Candy Crush Saga is a hit mobile game developed by King (part of Activision|Blizzard) that is played by millions of people all around the world.

In this Project, we will get to work with a real Candy Crush dataset and use this data to estimate level difficulty. This project involves manipulating data frames using dplyr and make plots using ggplot2.

Usage

Clone this repository and open the Jupyter notebook file (*.ipynb) in a Jupyter environment with R kernel support. Make sure to install the required packages such as tidyverse. You can do this by running the following commands in a code cell within the notebook:

install.packages("tidyverse")

Once the packages are installed, run the code cells in the notebook to generate the plots and analyses.

If you don't have a Jupyter environment set up, you can install Jupyter Notebook and the R kernel using the following steps:

  1. Install Jupyter Notebook by following the instructions on the official Jupyter website.
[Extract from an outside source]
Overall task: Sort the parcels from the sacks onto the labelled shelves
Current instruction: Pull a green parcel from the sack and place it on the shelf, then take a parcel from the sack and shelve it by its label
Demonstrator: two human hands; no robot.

  2. Install the R kernel for Jupyter Notebook by running the following commands in your R console:

install.packages("IRkernel")
IRkernel::installspec()

After completing the installation, launch Jupyter Notebook, navigate to the folder containing the notebook file, and open it to begin running the analysis.

Contents

  1. Candy Crush Saga: Load in the packages we're going to need for the project.
  2. The data set: Load in the dataset and display the first couple of rows.
  3. Checking the data set: Count how many players are in the dataset and how many days it spans.
  4. Computing level difficulty: Calculate the probability of winning a level in a single attempt for each level.
  5. Plotting difficulty profile: Plot a line graph with the difficulty for each level.
  6. Spotting hard levels: Add points to the plot and a horizontal dashed line at the 10% value.
  7. Computing uncertainty: Compute the standard error of the difficulty for each level using the given formula.
  8. Showing uncertainty: Add error bars to the difficulty profile plot.
  9. A final metric: Calculate how likely is it that a player will complete all the levels in the first attempt.
  10. Should our level designer worry?: Should our level designer worry that a lot of players will complete the episode in one attempt?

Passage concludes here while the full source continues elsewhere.